Peter Song is a Professor of Biostatistics at the Department of Biostatistics in the School of Public Health at the University of Michigan. His research interests include bioinformatics, design and analysis of longitudinal studies, missing data problems in clinical trials, spatio-temporal data analysis, and statistical genetics. He is interested in innovative statistical modeling and applications in medical and health sciences. He earned a BS in Statistics from Jilin University (1985) and a PhD in Statistics from the University of British Columbia (1996).
Kendrin Sonneville is a behavioral scientist and registered dietitian with more than 10 years of clinical experience working with children, adolescents, and young adults with obesity and/or disordered eating. Her research program is focused on identifying modifiable risk factors and intervention targets for the onset and maintenance of binge eating behaviors among youth and understanding how to minimize unintended consequences (e.g. disordered eating and body dissatisfaction) of strategies to address obesity. Dr. Sonneville is an Assistant Professor in the Department of Nutritional Sciences. She received a BS in Nutritional Sciences and a BS in Dietetics from Michigan State University (2000), an MS in Human Nutrition from Tufts University (2002), and a ScD in Public Health Nutrition from Harvard School of Public Health (2010).

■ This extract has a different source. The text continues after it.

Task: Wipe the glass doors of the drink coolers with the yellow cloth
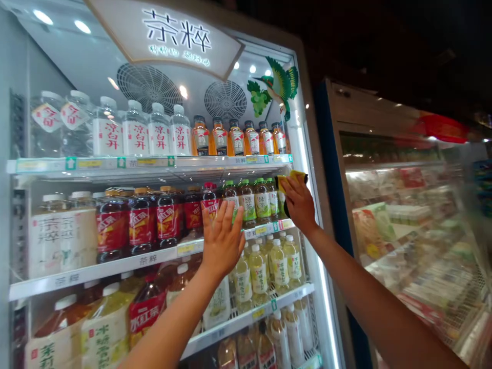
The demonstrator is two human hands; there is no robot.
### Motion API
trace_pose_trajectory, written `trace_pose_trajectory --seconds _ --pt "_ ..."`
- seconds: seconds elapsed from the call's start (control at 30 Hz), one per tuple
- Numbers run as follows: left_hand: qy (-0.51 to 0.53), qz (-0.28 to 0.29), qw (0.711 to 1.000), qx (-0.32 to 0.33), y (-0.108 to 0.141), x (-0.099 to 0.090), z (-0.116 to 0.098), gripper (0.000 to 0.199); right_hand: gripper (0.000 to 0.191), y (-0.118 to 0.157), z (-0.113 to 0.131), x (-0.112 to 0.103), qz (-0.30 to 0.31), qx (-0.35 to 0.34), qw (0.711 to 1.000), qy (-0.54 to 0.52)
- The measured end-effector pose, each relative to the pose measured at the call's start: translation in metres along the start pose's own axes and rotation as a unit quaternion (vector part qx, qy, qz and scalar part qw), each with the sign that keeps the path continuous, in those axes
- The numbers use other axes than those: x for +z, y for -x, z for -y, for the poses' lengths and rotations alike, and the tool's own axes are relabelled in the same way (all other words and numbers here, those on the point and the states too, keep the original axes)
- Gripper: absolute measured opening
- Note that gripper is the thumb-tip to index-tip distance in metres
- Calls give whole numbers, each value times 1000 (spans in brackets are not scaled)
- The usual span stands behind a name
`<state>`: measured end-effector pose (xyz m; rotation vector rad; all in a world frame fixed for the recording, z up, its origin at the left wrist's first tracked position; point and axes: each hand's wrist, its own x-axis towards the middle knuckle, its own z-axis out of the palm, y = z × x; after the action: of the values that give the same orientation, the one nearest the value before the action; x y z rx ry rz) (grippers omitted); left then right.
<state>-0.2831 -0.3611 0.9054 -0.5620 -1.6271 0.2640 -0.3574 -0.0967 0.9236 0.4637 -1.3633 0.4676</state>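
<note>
A tall glass-fronted drinks cooler (307,102) fills most of the view, with rows of bottles behind the glass. My left hand (222,241) lies against the glass near the middle, fingers spread, holding nothing. Toward the right edge of the glass, my right hand (300,205) presses a yellow and black cloth (283,184) to the surface. The cloth shows above and to the left of the fingers; the rest of it is hidden under the hand.
To the right stands a second glass-fronted cooler (334,118) holding blurred packages. A lit sign (165,36) crosses the top of the drinks cooler, and a bird sticker (282,84) is at its upper right.
</note>
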Motion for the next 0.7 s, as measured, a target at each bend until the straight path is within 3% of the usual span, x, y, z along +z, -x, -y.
trace_pose_trajectory --seconds 0.13,0.23,0.3,0.43,0.53,0.6,0.7 --pt "0 3 1000 -13 -10 8 -18 64 50 -11 5 10 6 7 1000 1" --pt "3 7 1000 -1 -13 14 -30 64 52 15 7 -3 74 -57 996 -2" --pt "8 9 1000 11 -14 17 -34 65 52 30 -6 -16 104 -87 991 -9" --pt "16 7 999 34 -19 23 -39 70 48 16 -42 -25 55 -32 998 -3" --pt "20 -3 999 36 -27 30 -48 73 48 -4 -44 -14 7 20 1000 11" --pt "21 -10 999 28 -31 36 -58 73 50 0 -35 -9 18 -3 1000 8" --pt "25 -11 999 28 -32 44 -72 71 51 33 -31 -20 87 -89 992 -8"
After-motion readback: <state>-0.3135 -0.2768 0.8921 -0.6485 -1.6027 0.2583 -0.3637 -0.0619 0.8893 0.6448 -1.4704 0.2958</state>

Dr. Wolfson is a mixed-methods health policy researcher whose work focuses on health and social policies related to food and beverage choices, diet quality, and obesity. She is particularly interested in the role of cooking for healthy eating, school and community cooking and nutrition education, and school and community food environments. Current research focuses on the measurement and definition of cooking skills and behavior, implementation of cooking skills education, and changes to the restaurant environment related to menu labeling regulations. Dr. Wolfson is committed to translating research findings to the public in a way that generates actionable recommendations for both health behavior and public policy. After a career as a professional chef in fine dining restaurants, Dr. Wolfson earned her Master’s of Public Policy from the University of Southern California (2012) and PhD in health policy from Johns Hopkins University School of Public Health (2016).